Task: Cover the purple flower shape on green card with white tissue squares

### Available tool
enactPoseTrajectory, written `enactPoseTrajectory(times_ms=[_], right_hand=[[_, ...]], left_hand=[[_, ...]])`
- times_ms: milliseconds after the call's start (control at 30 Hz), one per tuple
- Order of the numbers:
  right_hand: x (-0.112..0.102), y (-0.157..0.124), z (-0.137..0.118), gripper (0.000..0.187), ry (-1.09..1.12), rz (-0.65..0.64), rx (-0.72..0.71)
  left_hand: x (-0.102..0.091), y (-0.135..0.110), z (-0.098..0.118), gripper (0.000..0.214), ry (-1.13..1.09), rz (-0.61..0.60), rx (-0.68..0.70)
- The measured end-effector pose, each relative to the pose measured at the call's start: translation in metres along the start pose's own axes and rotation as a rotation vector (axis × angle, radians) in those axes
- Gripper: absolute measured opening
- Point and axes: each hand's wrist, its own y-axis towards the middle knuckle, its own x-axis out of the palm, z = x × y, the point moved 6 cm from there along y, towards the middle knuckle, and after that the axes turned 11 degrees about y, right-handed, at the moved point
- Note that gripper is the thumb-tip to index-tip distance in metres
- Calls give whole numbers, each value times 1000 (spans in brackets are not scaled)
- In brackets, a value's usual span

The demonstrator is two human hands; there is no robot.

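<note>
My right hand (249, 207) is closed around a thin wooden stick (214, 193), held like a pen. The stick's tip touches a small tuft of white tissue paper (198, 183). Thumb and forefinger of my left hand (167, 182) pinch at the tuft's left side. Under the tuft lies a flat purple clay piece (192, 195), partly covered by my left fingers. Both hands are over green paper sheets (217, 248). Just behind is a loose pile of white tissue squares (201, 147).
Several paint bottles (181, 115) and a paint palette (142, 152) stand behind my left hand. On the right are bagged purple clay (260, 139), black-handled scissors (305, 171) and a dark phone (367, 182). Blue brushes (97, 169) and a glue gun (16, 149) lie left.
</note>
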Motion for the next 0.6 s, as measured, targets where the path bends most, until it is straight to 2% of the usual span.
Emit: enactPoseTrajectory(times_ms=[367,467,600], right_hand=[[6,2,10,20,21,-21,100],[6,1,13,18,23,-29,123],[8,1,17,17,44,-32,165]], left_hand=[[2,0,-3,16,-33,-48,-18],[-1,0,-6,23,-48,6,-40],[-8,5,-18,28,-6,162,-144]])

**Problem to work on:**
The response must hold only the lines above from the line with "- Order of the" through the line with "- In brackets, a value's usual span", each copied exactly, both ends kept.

**Completed task:**
- Order of the numbers:
  right_hand: x (-0.112..0.102), y (-0.157..0.124), z (-0.137..0.118), gripper (0.000..0.187), ry (-1.09..1.12), rz (-0.65..0.64), rx (-0.72..0.71)
  left_hand: x (-0.102..0.091), y (-0.135..0.110), z (-0.098..0.118), gripper (0.000..0.214), ry (-1.13..1.09), rz (-0.61..0.60), rx (-0.68..0.70)
- The measured end-effector pose, each relative to the pose measured at the call's start: translation in metres along the start pose's own axes and rotation as a rotation vector (axis × angle, radians) in those axes
- Gripper: absolute measured opening
- Point and axes: each hand's wrist, its own y-axis towards the middle knuckle, its own x-axis out of the palm, z = x × y, the point moved 6 cm from there along y, towards the middle knuckle, and after that the axes turned 11 degrees about y, right-handed, at the moved point
- Note that gripper is the thumb-tip to index-tip distance in metres
- Calls give whole numbers, each value times 1000 (spans in brackets are not scaled)
- In brackets, a value's usual span

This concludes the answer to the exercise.